Die wirre Welt des Amok-Schützen

von Redaktion

Antisemitischer Anschlag am Karolinenplatz – Ermittler ziehen Bilanz

Emra I. (18, o.) versetzte ganz München in Schrecken. Er war mit dem Auto seiner Mutter aus Österreich gekommen (Foto unten). © privat

Ein Mitarbeiter des LKA zeigt die Tatwaffe, ein Repetiergewehr aus dem Jahr 1936 aus Schweizer Armeebeständen. © Tobias Hase/dpa, LUKAS BARTH-TUTTAS/AFP

Der Angreifer irrte durch München – und feuerte seine Schüsse auf das israelische Generalkonsulat ab. © privat

Zwölf Minuten dauerte der Anschlag. Elf Schüsse feuerte der Attentäter auf das NS-Dokumentationszentrum, das israelische Generalkonsulat und zwei weitere Gebäude am Karolinenplatz ab, bis ihn die Polizei mit einigen Schüssen stoppte. Diese Tat, die ganz München erschütterte, liegt mittlerweile mehr als sechs Monate zurück. Der Amok-Schütze war Emra I., ein 18 Jahre alter Österreicher. Körperlich verletzt hat er niemanden, ein Polizist erlitt allerdings ein Knalltrauma. Vor allem aber haben mehrere Menschen mit psychischen Folgen zu kämpfen, die den Täter trafen oder sahen beziehungsweise die Schüsse hörten. Das alles war Thema am Freitag: Da gab das Landeskriminalamt die Ermittlungsergebnisse bekannt und erklärte Details zum Täter, seinem Motiv und seiner Waffe.

Der Anschlag vom 5. September 2024 war den Ermittlern zufolge terroristisch motiviert. Die Tat sei israelfeindlich gewesen, islamistische Beweggründe hätten hingegen „eine untergeordnete Rolle gespielt“, sagte die Leitende Oberstaatsanwältin Gabriele Tilmann. „Verbindungen zu terroristischen Vereinigungen hat es nicht gegeben.“

Der Täter sei ein sozial isolierter Einzelgänger mit unreifer Persönlichkeit gewesen, der außerhalb der Familie nahezu keine sozialen Kontakte gehabt habe, sagte Tilmann weiter. Er sei in Schule und Ausbildung gescheitert und habe weder im echten Leben noch im Internet soziale Kontakte gehabt. Dafür habe er seinen muslimischen Glauben streng gelebt – mit zwanghafter Ausführung von rituellen Waschungen und Gebeten. Er habe als Muslim das Gefühl gehabt, andauernd benachteiligt zu sein. Der Beginn des Gaza-Krieges im Oktober 2023 sei „wie ein Katalysator“ für seinen Hass auf Israel gewesen, sagte Tilmann weiter.
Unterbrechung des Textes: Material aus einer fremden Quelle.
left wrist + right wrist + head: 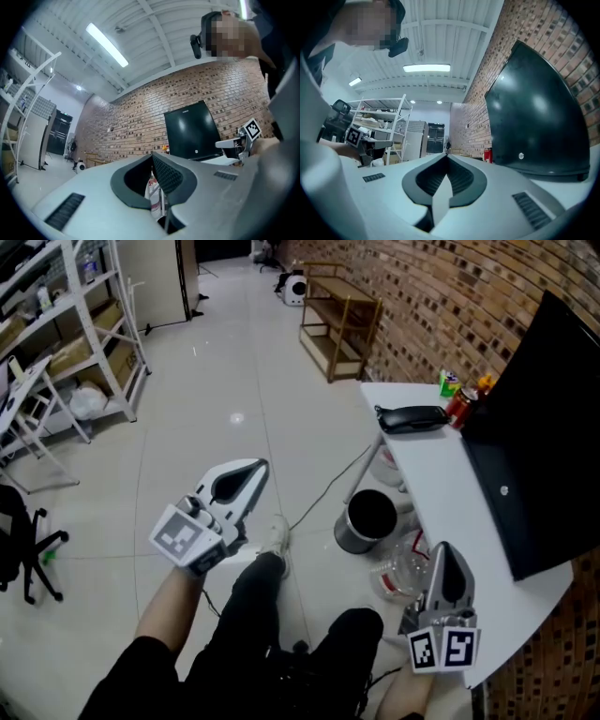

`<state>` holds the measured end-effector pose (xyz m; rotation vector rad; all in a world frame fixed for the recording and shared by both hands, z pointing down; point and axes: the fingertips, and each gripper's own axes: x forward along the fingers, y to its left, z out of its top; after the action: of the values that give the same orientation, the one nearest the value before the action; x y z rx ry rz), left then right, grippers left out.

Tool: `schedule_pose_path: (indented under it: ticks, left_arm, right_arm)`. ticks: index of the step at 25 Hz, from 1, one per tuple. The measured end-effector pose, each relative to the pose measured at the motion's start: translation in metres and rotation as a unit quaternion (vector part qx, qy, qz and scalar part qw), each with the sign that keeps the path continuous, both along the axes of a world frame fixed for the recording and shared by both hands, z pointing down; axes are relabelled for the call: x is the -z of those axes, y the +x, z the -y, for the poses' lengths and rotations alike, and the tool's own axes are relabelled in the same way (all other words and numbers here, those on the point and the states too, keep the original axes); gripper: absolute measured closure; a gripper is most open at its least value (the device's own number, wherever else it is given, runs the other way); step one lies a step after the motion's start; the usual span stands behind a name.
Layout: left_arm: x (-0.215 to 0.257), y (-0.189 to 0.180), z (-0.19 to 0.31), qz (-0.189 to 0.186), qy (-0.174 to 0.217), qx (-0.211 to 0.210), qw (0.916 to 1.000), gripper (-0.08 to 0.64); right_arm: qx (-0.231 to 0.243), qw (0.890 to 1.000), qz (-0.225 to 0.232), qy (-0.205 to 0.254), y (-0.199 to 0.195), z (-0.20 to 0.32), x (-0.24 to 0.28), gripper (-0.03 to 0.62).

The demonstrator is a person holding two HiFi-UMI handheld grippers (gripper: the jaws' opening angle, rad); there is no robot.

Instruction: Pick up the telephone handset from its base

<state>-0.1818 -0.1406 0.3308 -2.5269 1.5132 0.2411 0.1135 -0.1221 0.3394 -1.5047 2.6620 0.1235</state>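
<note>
A black telephone [412, 418], handset lying on its base, sits at the far end of the white table [441, 493]. My left gripper [251, 468] hangs over the floor left of the table, well short of the phone, with its jaws shut and nothing between them [152, 157]. My right gripper [441, 551] hovers above the table's near end, also shut and empty [446, 157]. Neither gripper view shows the phone.
A black monitor [534, 456] leans along the table's right side. Cans and bottles [459, 395] stand beside the phone. Under the table are a black bin [366, 519] and a clear plastic container [403, 568]. A wooden rack [342, 324] and a white shelving unit [75, 324] stand further off.
</note>
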Motion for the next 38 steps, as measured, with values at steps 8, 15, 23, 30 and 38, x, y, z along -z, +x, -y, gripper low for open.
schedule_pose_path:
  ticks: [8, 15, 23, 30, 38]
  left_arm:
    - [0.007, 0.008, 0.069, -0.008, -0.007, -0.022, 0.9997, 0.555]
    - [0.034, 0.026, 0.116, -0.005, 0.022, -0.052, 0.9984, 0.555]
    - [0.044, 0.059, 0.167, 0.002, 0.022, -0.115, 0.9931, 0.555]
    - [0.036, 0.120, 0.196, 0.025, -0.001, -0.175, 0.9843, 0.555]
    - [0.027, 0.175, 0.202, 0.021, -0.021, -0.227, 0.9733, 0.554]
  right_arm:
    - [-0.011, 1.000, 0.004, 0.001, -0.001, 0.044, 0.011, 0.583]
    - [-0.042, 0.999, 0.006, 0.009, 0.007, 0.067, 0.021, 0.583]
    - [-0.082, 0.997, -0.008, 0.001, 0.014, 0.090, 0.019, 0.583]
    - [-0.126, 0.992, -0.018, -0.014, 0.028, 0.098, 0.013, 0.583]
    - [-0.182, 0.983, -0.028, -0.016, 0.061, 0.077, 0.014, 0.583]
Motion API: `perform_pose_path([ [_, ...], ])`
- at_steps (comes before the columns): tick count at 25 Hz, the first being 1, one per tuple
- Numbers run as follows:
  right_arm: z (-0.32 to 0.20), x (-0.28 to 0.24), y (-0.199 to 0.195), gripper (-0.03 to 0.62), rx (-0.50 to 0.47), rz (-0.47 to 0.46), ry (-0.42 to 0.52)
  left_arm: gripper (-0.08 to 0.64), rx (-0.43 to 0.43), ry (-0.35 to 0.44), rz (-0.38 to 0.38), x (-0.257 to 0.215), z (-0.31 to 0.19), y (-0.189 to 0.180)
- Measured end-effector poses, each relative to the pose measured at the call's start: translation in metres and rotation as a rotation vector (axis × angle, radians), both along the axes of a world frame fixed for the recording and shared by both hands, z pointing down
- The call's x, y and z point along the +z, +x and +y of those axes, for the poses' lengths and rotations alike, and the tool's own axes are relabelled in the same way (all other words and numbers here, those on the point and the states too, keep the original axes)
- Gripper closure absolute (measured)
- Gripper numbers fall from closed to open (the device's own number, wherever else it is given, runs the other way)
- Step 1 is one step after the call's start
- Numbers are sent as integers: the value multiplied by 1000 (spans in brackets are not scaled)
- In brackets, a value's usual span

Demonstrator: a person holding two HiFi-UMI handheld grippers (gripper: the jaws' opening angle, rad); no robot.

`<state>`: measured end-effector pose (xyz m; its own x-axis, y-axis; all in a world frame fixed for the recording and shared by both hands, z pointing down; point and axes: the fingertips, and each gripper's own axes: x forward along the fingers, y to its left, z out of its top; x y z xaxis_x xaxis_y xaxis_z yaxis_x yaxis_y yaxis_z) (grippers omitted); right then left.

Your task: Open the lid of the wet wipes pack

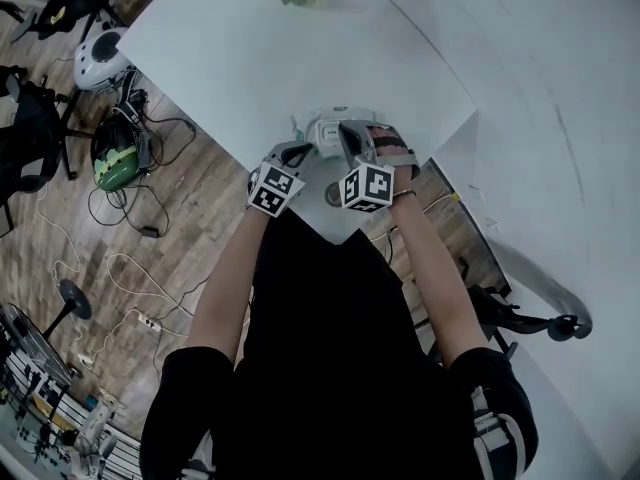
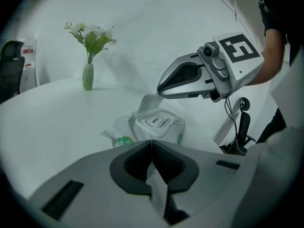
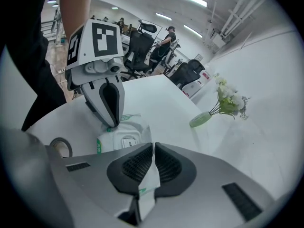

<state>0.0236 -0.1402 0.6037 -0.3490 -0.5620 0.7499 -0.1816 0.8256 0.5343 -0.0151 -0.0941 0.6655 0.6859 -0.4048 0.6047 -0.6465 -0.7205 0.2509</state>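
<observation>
The left gripper (image 2: 152, 145) has its dark ribbed pads pressed together on a thin white strip of film. This is one end seam of the soft white wet wipes pack (image 2: 158, 123), and the gripper's grey body hides how deep the strip runs. The right gripper (image 3: 154, 147) is closed in the same way, pinching the opposite end flap, where a scrap of green print is too small to read. The pack sits between the two grippers at the near corner of the white table (image 1: 230, 48). In the head view the grippers and their marker cubes cover most of it. Its rigid white flip lid (image 2: 154, 121) lies shut, and the tab on it reads "OPEN". A round green logo on the wrapper is blurred beyond reading. Just beside the pack a grey roll of tape (image 3: 69, 147) lies flat, partly cut off by the right gripper's body. Farther along the table a slim green glass vase (image 2: 88, 76) of white flowers stands upright. Beyond the table are black office chairs (image 3: 140, 49) and distant figures too small to make out
</observation>
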Motion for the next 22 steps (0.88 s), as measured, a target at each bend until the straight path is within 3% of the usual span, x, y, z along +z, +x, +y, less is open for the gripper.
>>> perform_pose_path([
  [22, -38, 5, -3, 548, 29, -14, 36, 535, 16, -16, 22, 2, -4, 1],
])
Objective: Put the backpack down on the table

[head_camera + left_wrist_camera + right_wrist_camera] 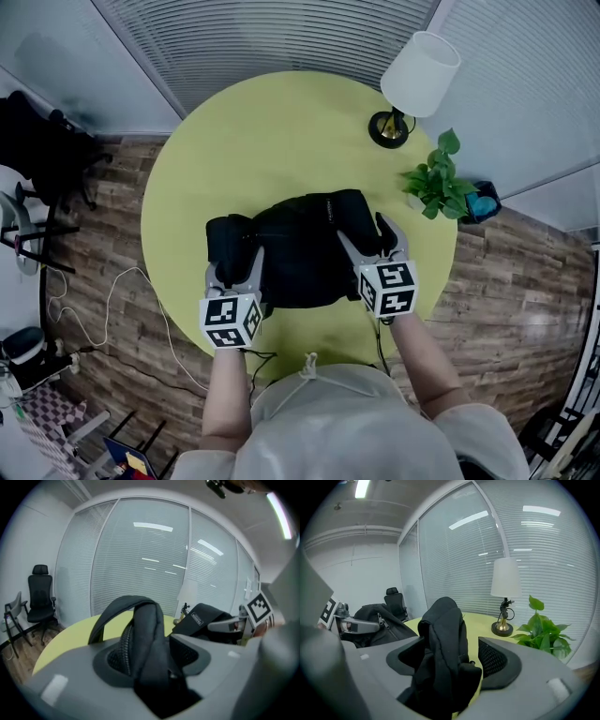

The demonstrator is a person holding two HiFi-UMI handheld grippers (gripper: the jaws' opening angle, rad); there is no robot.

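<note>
A black backpack [300, 248] lies on the round yellow-green table [281, 131], near its front edge. My left gripper [236, 264] is at the bag's near left side and my right gripper [370, 239] at its near right. In the left gripper view a padded black shoulder strap [145, 634] stands up between the jaws of the left gripper [150, 653], with a gap on its right side. In the right gripper view a bunched black strap [445, 639] stands between the right gripper's [454, 656] jaws, clear of the right pad [494, 660]. Both sets of jaws stand wide.
A table lamp [412, 80] with a white shade stands at the table's far right, and a potted green plant [439, 178] sits at its right edge. A black office chair [47, 141] and a white cable [112, 300] are on the wooden floor to the left.
</note>
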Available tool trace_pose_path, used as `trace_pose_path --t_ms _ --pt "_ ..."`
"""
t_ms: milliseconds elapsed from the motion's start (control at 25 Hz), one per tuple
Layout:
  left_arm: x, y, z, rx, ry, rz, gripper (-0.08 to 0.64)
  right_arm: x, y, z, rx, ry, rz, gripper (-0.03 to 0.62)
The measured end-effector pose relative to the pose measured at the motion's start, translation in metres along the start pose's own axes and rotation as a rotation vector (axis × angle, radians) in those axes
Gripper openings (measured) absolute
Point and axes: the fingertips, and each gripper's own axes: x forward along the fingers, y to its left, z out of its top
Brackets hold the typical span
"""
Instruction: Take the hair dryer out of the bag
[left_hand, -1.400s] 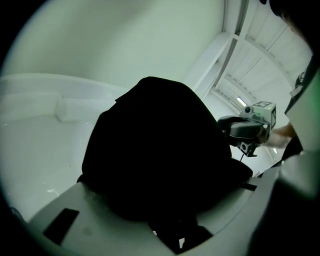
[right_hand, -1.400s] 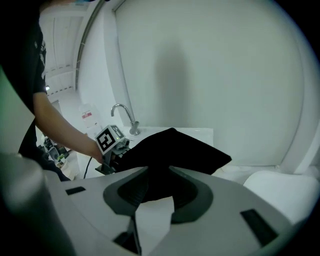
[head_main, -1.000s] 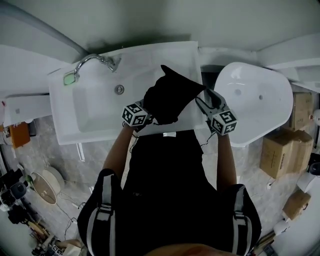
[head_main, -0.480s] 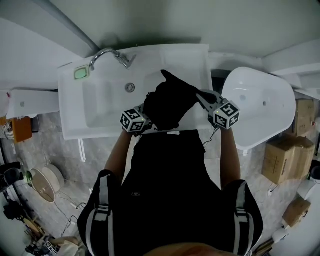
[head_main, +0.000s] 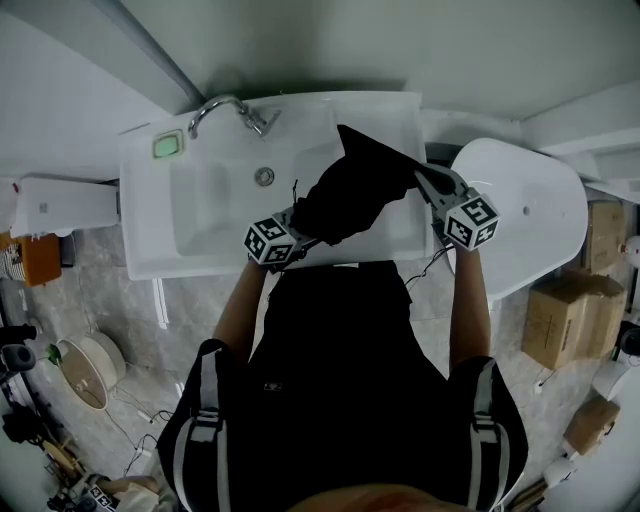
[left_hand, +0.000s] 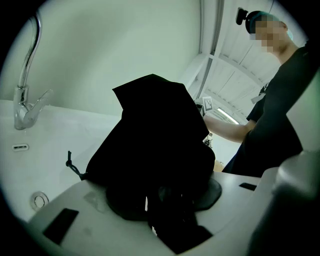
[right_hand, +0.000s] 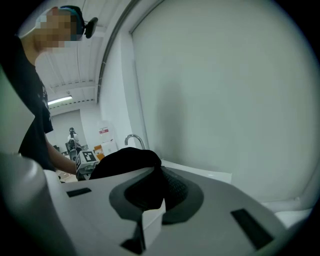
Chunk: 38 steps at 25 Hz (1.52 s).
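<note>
A black drawstring bag (head_main: 355, 195) hangs over the white sink's right side, held up between both grippers. My left gripper (head_main: 305, 232) is shut on the bag's lower left part, and black cloth fills its jaws (left_hand: 165, 200) in the left gripper view. My right gripper (head_main: 418, 180) is shut on the bag's upper right edge, with a fold of black fabric (right_hand: 145, 185) pinched between its pads. The bag (left_hand: 155, 135) bulges, and a cord end (left_hand: 70, 162) dangles at its left. No hair dryer shows; the bag hides whatever is inside.
The white sink (head_main: 200, 215) has a chrome faucet (head_main: 235, 108) at its back and a green soap dish (head_main: 167, 145) on its left corner. A white tub (head_main: 530, 220) stands to the right, with cardboard boxes (head_main: 560, 320) beyond. Clutter lies on the floor at the left.
The right gripper, open beside the bag a second ago, has shut on its right edge and lifted it up and to the right. The left gripper rose slightly with the bag.
</note>
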Motion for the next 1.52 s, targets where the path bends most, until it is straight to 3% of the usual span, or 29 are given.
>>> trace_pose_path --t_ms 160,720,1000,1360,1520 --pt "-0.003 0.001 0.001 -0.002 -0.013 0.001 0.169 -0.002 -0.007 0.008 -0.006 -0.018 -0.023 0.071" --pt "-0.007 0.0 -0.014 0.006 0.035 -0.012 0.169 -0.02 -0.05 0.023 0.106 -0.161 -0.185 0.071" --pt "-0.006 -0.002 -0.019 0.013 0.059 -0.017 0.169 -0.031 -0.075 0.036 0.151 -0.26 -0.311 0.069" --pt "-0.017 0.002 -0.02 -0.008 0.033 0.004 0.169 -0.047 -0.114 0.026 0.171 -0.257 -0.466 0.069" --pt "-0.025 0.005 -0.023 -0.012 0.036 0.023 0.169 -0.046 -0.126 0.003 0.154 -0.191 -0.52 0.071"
Dann der Horror: Am 5. September fuhr Emra I. aus Neumarkt am Wallersee los nach München. „Das Tat-Ziel gab er am Morgen der Tat in Google Maps ein“, sagt Tilmann. „Ob er eventuell auch ein anderes mögliches Ziel, wie die israelische Botschaft in Wien, im Auge hatte, wissen wir nicht.“ Es gebe keine Anhaltspunkte, dass der Jahrestag des Münchner Olympia-Attentats eine Rolle für den Täter spielte. Auf den Tag genau vor 52 Jahren hatten Mitglieder einer palästinensischen Terrororganisation elf israelische Athleten als Geiseln genommen.

Der Schütze hatte nach LKA-Erkenntnissen ab Juli 2024 mehrfach erfolglos versucht, Waffen zu kaufen. Einen Tag vor der Tat erwarb der 18-Jährige in Österreich das Repetiergewehr (Baujahr 1936) aus ehemaligen Schweizer Armeebeständen. Der Verkauf einer solchen Waffe ist in Österreich legal. Der Verkäufer habe nicht gewusst, dass gegen den Täter ein Waffenbesitzverbot bestanden hatte.